◆ **What you have to do**:
Match the word "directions". Return each line of the data below where it appears.

(Data items)
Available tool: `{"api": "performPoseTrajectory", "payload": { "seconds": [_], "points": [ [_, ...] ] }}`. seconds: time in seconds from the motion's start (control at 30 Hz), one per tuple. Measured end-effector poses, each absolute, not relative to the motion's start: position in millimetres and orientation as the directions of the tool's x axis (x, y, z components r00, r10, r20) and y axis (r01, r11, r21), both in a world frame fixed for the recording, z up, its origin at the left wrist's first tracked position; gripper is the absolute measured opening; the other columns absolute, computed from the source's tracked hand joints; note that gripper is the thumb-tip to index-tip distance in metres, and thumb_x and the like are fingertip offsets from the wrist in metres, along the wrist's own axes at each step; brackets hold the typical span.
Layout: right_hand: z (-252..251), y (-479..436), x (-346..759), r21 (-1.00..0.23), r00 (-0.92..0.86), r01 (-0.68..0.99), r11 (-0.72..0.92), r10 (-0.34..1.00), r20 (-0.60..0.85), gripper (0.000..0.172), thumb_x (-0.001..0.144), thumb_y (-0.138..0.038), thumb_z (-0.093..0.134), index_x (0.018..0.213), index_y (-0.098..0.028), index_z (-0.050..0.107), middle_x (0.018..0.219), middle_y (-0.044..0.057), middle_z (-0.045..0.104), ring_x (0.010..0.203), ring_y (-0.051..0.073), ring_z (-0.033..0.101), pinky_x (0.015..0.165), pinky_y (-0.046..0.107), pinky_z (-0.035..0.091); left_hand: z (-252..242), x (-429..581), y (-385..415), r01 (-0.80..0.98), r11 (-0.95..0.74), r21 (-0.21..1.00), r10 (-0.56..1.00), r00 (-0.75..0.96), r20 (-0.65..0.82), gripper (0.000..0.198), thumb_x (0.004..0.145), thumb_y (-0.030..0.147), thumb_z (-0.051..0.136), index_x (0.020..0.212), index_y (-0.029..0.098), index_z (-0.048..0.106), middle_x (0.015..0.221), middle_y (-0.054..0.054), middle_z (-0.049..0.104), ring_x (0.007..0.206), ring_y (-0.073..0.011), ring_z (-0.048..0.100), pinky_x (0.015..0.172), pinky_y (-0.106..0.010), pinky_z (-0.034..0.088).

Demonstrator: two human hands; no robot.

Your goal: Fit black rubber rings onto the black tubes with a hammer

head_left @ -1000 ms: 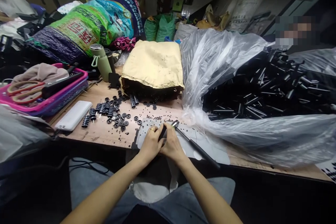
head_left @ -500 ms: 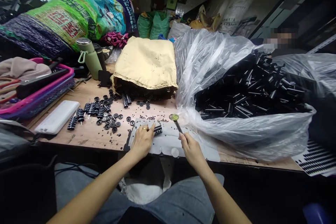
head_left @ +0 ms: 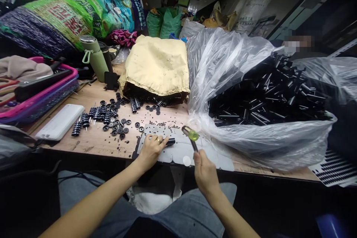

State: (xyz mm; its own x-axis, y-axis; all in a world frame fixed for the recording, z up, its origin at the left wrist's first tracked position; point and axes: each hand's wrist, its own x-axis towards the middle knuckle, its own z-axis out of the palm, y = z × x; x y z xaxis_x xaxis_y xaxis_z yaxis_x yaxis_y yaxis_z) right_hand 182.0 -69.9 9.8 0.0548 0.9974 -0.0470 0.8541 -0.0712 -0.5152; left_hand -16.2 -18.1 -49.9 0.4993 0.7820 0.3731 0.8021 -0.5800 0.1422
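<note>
My left hand [head_left: 152,148] rests on a white mat [head_left: 178,152] at the table's near edge, fingers pinched on a small black ribbed part [head_left: 169,141] lying on the mat. My right hand [head_left: 205,169] is closed round the handle of a small hammer [head_left: 191,134] with a yellow-green head, raised just right of the black part. Loose black washers [head_left: 119,124] and stacked ribbed pieces [head_left: 95,115] lie scattered on the wooden table to the left.
A tan sack [head_left: 156,65] spills black parts at centre back. A large clear plastic bag [head_left: 262,93] of black tubes fills the right. A white power bank [head_left: 60,122], a pink basket [head_left: 41,93] and a green bottle [head_left: 93,57] stand left. A person sits far right.
My hands separated. The right hand took the hammer by its handle and drew back toward me, raising the head. The left hand stayed on the black part on the mat.
</note>
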Motion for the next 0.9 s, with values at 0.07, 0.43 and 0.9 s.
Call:
{"api": "performPoseTrajectory", "payload": {
  "seconds": [0.07,0.43,0.9],
  "points": [
    [3.5,-73.6,183.3,-0.397,0.045,0.913,-0.089,0.992,-0.119,0.036,0.089,-0.045,0.02,0.067,-0.021,0.037,0.051,-0.001,0.045,0.046,0.015,0.045,0.047,0.024,0.026,-47.1,-11.8,-22.8,0.826,-0.558,0.081,0.792,0.5,0.35,0.04,0.08,0.006,0.039,0.117,0.018,0.049,0.093,-0.008,0.06,0.084,-0.0197,0.053,0.079,-0.042,0.038],
    [49.9,-80.6,131.0,-0.626,-0.196,0.754,0.2,0.978,0.076,0.038,0.091,-0.042,0.017,0.073,-0.021,0.043,0.057,0.001,0.053,0.048,0.014,0.049,0.048,0.023,0.031,-65.8,23.5,-43.8,0.813,-0.57,0.122,0.808,0.527,0.262,0.065,0.082,0.044,0.033,0.131,0.002,0.028,0.135,-0.02,0.033,0.13,-0.0283,0.018,0.104,-0.045,0.016],
    [18.3,-44.6,162.9,-0.273,-0.071,0.961,0.049,0.995,-0.073,0.04,0.091,-0.046,0.017,0.074,-0.021,0.044,0.062,0.003,0.059,0.057,0.019,0.056,0.05,0.025,0.026,-25.7,11.6,-40.5,0.743,-0.504,0.441,0.86,0.479,0.175,0.033,0.084,0.019,0.037,0.115,0.016,0.048,0.091,-0.01,0.059,0.084,-0.021,0.054,0.072,-0.034,0.046]
  ]
}}
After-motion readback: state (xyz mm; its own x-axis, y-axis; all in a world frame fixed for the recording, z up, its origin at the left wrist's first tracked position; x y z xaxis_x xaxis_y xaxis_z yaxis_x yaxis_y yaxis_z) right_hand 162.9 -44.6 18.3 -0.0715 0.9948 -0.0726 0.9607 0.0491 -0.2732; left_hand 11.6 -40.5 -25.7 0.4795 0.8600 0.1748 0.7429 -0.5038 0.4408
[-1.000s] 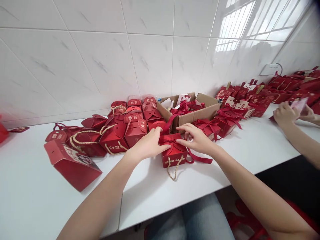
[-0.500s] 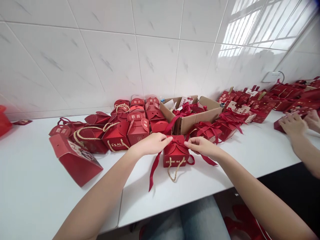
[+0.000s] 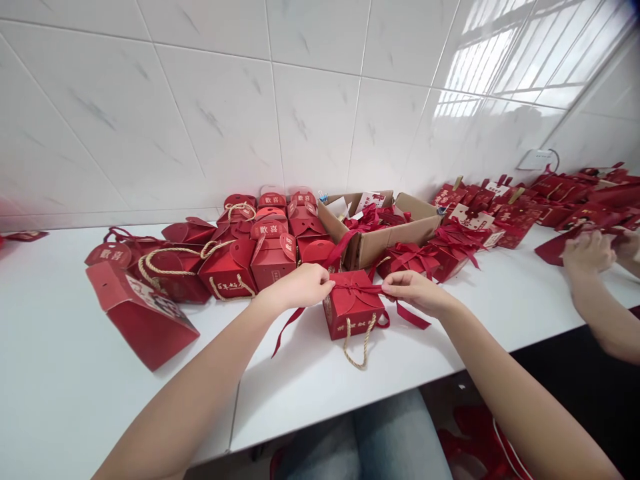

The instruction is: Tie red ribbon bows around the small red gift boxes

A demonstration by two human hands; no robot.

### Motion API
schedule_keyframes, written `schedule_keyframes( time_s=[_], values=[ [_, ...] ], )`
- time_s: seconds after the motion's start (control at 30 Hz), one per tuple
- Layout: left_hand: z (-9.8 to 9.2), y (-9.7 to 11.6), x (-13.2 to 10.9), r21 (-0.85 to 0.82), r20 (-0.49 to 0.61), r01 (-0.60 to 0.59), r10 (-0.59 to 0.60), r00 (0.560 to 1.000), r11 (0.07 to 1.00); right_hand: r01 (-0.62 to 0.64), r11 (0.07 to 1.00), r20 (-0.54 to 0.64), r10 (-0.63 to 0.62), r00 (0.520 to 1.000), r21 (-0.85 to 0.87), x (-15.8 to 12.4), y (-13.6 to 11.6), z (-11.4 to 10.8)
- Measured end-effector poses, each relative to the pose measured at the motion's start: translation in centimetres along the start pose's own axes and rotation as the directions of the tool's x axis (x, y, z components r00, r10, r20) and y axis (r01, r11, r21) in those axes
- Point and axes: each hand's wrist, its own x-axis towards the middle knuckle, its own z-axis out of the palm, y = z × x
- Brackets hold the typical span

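Observation:
A small red gift box with a gold rope handle stands on the white table in front of me. Red ribbon crosses its top and is drawn out to both sides. At the box's left, my left hand pinches one side of the ribbon, and a loose end hangs below it. On the other side my right hand holds the ribbon between thumb and fingers, with a tail lying to the right.
Several red boxes stand at the left against the tiled wall. Behind my box is a cardboard box of ribbons and cards. More red boxes stand right, near another person's hands.
My hands have moved apart, and the ribbon between them is stretched straighter across the box top. The box has turned slightly. The other person's hands have shifted on their red box.

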Motion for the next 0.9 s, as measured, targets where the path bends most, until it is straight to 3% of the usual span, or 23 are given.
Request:
schedule_keyframes(
  time_s=[0.17, 0.23, 0.3, 0.37, 0.4, 0.47, 0.53, 0.7, 0.83, 0.9],
  values=[
    [0.2, -0.4, 0.2, 0.066, 0.010, -0.001, 0.000, 1.000, 0.998, 0.046, 0.969, 0.098, -0.072, 0.993, 0.241, -0.6, -0.4, -0.2],
    [0.2, -0.1, 0.1, 0.119, -0.074, -0.010, 0.018, 0.997, 0.993, 0.067, 0.954, 0.114, -0.105, 0.988, 0.293, -0.5, -0.7, 0.5],
    [0.3, 0.4, -0.1, 0.141, -0.244, -0.066, 0.099, 0.965, 0.988, 0.087, 0.951, 0.136, -0.132, 0.982, 0.298, -0.4, -1.1, 1.2],
    [0.6, 1.3, -0.2, 0.058, -0.358, -0.191, 0.199, 0.912, 0.980, 0.101, 0.959, 0.161, -0.147, 0.976, 0.266, -0.2, -1.6, 1.8],
    [0.8, 1.7, -0.3, -0.026, -0.366, -0.257, 0.230, 0.902, 0.966, 0.104, 0.963, 0.171, -0.149, 0.974, 0.247, -0.2, -1.8, 2.1],
    [1.3, 2.4, -0.2, -0.201, -0.333, -0.327, 0.250, 0.909, 0.923, 0.108, 0.971, 0.184, -0.148, 0.972, 0.211, -0.1, -2.2, 2.4],
    [1.8, 2.9, -0.1, -0.268, -0.333, -0.325, 0.229, 0.915, 0.907, 0.122, 0.976, 0.170, -0.153, 0.973, 0.182, 0.0, -2.5, 2.7],
    [2.5, 3.1, 0.3, -0.233, -0.420, -0.369, 0.249, 0.873, 0.900, 0.118, 0.992, 0.030, -0.119, 0.992, 0.045, 0.2, -3.0, 3.5],
    [2.5, 3.1, 0.5, -0.156, -0.484, -0.466, 0.344, 0.805, 0.871, 0.152, 0.980, 0.014, -0.151, 0.988, -0.126, 0.6, -3.1, 4.1],
    [2.3, 3.0, 0.6, -0.101, -0.515, -0.435, 0.327, 0.793, 0.895, 0.171, 0.969, -0.024, -0.178, 0.984, -0.178, 0.7, -3.1, 4.4]
  ],
)
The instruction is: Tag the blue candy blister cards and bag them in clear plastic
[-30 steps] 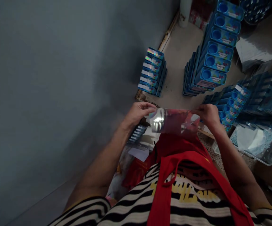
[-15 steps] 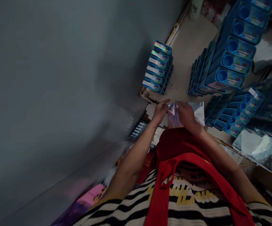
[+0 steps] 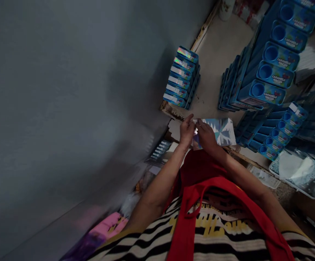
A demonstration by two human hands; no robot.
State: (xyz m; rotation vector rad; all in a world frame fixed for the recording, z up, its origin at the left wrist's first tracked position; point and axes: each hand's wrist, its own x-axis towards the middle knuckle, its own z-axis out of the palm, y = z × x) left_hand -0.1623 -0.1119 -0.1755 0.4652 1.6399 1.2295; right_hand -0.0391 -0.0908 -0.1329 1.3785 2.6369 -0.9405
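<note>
Both my hands meet at the near edge of the table over a flat shiny holographic sheet (image 3: 223, 131). My left hand (image 3: 187, 129) pinches its left end with closed fingers. My right hand (image 3: 206, 135) lies right beside it, fingers pressed on the same end of the sheet. The sheet's right part sticks out flat toward the blue boxes. I wear a striped shirt and a red apron (image 3: 201, 181).
A small stack of blue holographic boxes (image 3: 181, 78) stands by the grey wall (image 3: 65, 90). A tall row of blue cartons (image 3: 266, 61) and a lower row (image 3: 274, 132) stand on the right. A clear plastic tray (image 3: 301, 170) lies near right. Packets lie low left.
My hands, held apart with the sheet stretched between them, have come together at its left end. The sheet now lies flatter by the table edge. The view has shifted slightly.
</note>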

◆ **Written response**:
Available tool: `{"api": "performPoseTrajectory", "payload": { "seconds": [_], "points": [ [_, ...] ] }}`. seconds: time in seconds from the motion's start (control at 30 Hz), one per tuple. Measured end-effector poses, each absolute, not relative to the motion's start: position in millimetres and orientation as the directions of the tool's x axis (x, y, z components r00, r10, r20) and y axis (r01, r11, r21), both in a world frame fixed for the recording, z up, its origin at the left wrist's first tracked position; gripper is the absolute measured opening; the other columns absolute, computed from the source's tracked hand joints; note that gripper is the thumb-tip to index-tip distance in metres, and thumb_x and the like are fingertip offsets from the wrist in metres, along the wrist's own axes at each step; brackets hold the typical span.
- Measured end-effector poses, each relative to the pose measured at the motion's start: translation in centimetres along the start pose's own axes and rotation as the directions of the tool's x axis (x, y, z components r00, r10, r20) and y axis (r01, r11, r21) in those axes

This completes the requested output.